Tribune

L’exemplaire Quincy Jones

Quincy Jones (1933-2024) aura marqué l’histoire musicale de son empreinte


Quincy Jones c’est une histoire exemplaire, le rêve américain en version d’Épinal. Parti du ruisseau pour se hisser jusqu’aux sommets de la notoriété – une petite fortune amassée au passage – en ayant côtoyé le meilleur monde de la musique.

Une ascension par la grâce de l’amour de la musique donc, qui le lui a bien rendu, malgré un faux départ qui avait tout d’un train – un bus en l’occurrence – manqué pour toujours.

Du haut de ses treize ans qu’il avait fait passer pour quinze, Quincy Jones tente et réussit une audition pour accompagner en tournée l’orchestre de Lionel Hampton. Mais Gladys, l’épouse du leader, tique devant l’âge du trompettiste et le renvoie du bus juste avant le départ en tournée. Heureusement pour lui, il avait suffisamment tapé dans l’œil d’une chanteuse du groupe pour que celle-ci lui obtienne une deuxième occasion, une fois l’âge requis, avec succès cette fois.

De ce premier pied dans la porte qui ne s’est pour lui jamais refermée, la carrière que l’on sait, maintes et maintes fois contée avec sa liste de collaborations aux noms plus prestigieux les uns que les autres. Carrière qu’on ne retracera pas ici, d’autres l’ayant déjà fait ces derniers jours, nous contentant de suggérer d’aller voir du côté des mémoires du Monsieur, Quincy par Quincy Jones, livre de notre point de vue essentiel pour toute personne s’intéressant un peu à la musique populaire du siècle précédent.

Penchons-nous davantage sur la place spécifique de ce musicien taille patron, passé, brillamment, par peu ou prou toutes les étapes de la fabrication musicale (instrumentiste, arrangeur, compositeur de musiques de film, producteur).

Il ne fait peut-être pas partie des compositeurs de tout premier plan en termes d’importance historique.

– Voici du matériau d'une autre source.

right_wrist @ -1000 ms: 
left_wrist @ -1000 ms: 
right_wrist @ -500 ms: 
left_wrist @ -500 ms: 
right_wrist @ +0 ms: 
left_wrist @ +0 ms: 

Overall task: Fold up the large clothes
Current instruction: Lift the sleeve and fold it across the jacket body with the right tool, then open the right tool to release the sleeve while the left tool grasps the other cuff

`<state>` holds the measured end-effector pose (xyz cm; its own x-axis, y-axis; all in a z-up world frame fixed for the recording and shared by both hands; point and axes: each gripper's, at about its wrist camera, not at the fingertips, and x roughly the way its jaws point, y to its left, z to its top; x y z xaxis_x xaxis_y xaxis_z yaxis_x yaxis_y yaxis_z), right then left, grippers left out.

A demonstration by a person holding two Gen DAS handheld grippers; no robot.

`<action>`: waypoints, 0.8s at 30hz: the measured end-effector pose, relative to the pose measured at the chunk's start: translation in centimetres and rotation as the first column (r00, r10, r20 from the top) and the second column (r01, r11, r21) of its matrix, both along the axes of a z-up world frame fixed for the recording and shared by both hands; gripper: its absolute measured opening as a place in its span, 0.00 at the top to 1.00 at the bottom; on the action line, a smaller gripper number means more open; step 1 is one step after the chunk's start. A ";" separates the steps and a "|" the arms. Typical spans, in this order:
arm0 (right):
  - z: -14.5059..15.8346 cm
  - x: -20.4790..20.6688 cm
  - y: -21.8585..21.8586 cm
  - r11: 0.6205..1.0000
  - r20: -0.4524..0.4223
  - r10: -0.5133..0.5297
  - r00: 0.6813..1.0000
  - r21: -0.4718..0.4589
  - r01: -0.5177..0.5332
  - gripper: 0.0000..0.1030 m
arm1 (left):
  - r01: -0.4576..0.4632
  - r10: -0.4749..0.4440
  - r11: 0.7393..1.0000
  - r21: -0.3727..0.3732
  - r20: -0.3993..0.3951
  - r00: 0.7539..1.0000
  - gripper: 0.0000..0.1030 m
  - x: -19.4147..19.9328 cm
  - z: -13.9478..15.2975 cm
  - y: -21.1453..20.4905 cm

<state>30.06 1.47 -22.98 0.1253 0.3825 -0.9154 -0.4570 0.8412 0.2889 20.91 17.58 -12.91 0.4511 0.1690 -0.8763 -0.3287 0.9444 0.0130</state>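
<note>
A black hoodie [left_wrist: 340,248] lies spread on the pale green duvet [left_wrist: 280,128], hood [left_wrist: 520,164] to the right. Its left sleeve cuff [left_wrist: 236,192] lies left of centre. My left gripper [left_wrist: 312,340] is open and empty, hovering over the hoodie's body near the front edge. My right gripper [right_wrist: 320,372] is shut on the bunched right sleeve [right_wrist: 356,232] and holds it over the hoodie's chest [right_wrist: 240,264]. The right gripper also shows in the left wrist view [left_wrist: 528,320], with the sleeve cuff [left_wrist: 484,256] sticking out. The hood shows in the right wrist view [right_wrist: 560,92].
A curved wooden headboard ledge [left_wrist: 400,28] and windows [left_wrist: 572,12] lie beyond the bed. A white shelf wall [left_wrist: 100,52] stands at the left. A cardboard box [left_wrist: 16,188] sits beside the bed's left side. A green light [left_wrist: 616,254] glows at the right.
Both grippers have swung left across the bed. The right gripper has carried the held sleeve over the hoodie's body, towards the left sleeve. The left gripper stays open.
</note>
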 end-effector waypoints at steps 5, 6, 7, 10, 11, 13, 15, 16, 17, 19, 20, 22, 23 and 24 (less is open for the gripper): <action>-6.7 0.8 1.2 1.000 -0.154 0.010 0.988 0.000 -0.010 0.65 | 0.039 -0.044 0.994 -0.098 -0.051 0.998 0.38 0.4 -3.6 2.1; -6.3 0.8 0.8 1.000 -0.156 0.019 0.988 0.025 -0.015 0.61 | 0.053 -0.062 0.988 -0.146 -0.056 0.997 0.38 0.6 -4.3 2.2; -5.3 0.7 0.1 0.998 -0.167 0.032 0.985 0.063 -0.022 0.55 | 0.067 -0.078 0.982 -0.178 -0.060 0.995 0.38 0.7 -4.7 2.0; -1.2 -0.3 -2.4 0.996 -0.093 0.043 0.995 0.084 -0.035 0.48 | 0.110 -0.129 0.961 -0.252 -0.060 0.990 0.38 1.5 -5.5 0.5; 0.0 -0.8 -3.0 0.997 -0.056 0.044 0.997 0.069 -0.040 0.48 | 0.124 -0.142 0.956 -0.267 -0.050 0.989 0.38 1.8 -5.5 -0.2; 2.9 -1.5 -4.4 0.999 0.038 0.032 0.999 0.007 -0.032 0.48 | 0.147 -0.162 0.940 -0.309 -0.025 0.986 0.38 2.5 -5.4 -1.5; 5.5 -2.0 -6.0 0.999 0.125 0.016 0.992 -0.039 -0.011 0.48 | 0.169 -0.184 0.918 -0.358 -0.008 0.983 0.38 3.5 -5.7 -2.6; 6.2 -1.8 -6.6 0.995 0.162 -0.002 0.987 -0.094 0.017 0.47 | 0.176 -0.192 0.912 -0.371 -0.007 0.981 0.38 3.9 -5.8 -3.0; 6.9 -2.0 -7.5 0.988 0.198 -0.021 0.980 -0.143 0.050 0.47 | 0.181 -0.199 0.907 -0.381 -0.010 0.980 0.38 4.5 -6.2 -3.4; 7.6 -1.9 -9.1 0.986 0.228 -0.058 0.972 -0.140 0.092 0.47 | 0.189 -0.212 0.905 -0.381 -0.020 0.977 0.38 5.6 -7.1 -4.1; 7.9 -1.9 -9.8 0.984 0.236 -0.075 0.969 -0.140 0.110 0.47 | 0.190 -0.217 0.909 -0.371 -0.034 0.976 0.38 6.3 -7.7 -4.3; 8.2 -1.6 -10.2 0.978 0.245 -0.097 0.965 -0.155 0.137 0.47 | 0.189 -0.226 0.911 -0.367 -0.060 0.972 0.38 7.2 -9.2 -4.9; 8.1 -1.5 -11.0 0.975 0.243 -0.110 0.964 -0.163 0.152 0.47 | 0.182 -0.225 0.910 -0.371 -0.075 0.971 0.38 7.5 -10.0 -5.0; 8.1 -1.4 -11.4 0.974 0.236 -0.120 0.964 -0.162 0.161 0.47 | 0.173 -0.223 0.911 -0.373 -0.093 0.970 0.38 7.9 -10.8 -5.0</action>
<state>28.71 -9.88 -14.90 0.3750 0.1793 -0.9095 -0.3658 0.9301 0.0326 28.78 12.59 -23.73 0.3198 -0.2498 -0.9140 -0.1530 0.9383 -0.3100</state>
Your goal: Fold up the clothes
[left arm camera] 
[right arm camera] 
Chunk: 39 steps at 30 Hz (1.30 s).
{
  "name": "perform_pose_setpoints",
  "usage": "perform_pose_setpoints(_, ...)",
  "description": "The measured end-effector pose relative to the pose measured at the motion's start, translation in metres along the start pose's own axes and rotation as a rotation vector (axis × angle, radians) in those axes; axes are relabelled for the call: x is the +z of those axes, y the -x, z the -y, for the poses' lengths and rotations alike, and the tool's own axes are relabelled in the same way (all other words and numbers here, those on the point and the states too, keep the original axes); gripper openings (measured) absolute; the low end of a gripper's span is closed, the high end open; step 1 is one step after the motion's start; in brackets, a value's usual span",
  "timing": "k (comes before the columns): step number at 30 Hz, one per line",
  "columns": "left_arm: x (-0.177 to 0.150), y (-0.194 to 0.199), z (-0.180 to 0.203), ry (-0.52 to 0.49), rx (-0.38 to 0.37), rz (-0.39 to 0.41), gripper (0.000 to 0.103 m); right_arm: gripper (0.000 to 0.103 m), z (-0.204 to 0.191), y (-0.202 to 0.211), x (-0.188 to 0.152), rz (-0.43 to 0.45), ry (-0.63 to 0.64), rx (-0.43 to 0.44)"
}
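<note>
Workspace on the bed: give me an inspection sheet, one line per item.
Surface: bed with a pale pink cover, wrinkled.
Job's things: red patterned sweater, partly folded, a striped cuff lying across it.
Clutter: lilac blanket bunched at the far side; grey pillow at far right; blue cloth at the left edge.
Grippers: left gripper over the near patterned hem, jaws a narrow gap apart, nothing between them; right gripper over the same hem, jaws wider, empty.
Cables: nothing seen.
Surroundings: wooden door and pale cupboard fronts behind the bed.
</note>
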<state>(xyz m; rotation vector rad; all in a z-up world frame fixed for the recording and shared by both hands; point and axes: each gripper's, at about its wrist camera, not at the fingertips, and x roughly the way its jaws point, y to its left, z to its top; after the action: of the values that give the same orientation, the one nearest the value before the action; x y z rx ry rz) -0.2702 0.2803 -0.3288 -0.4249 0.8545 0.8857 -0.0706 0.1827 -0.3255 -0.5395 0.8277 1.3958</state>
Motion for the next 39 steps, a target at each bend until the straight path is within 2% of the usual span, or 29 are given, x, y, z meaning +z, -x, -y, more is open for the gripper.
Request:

Même si, même si, entre autres exemples, l’ascension légère envoûtante et irrésistible de « For Lena and Lennie » en a fait un standard parmi les plus précieux du répertoire jazzistique. Même si les audaces rythmiques et harmoniques de sa partition pour le film In Cold Blood en 1967, convoquant le jazz, l’Amérique du sud et l’école de Vienne, ne sont pas à la portée (sic) de la plupart des pondeurs de scores.

Ce ne fut peut-être pas non plus un arrangeur de la stature d’un Nelson Riddle ou d’un Claus Ogerman. Même si, même si la danse des cordes autour du chant de Sarah Vaughan sur son album Vaughan and Violins, ou les broderies instrumentales cousues sur l’orgue du « Dream a Little Dream of Me » du Ella and Basie suggèrent qu’il ne doit pas en être si loin.

Il a traversé plusieurs époques sans en être vraiment l’incarnation, même si son « Soul Bossa Nova » figure parmi les plus gros tubes de la période jazz samba ou si Body Heat a sa place dans tout Panthéon des albums jazz funk qui se respecte.
Au fond, le génie de Quincy Jones fut sans doute justement de pouvoir être tout cela à la fois.

Ce fut aussi d’être devenu ce producteur qui, connaissant tout le monde, dispose d’une puissance d’agir au service d’une oreille exceptionnelle, sachant toujours qui sonnera le mieux avec qui. Un carnet d’adresses devenu une palette gigantesque à la disposition d’un coloriste majuscule et qui a fait que tant de morceaux (de « Fly Me to the Moon » à « Billie Jean » pour piocher dans les plus largement connus) lui doivent leur immortalité. Il n’est pas certain que réémerge de sitôt un personnage d’une telle stature ; le vide laissé est palpable.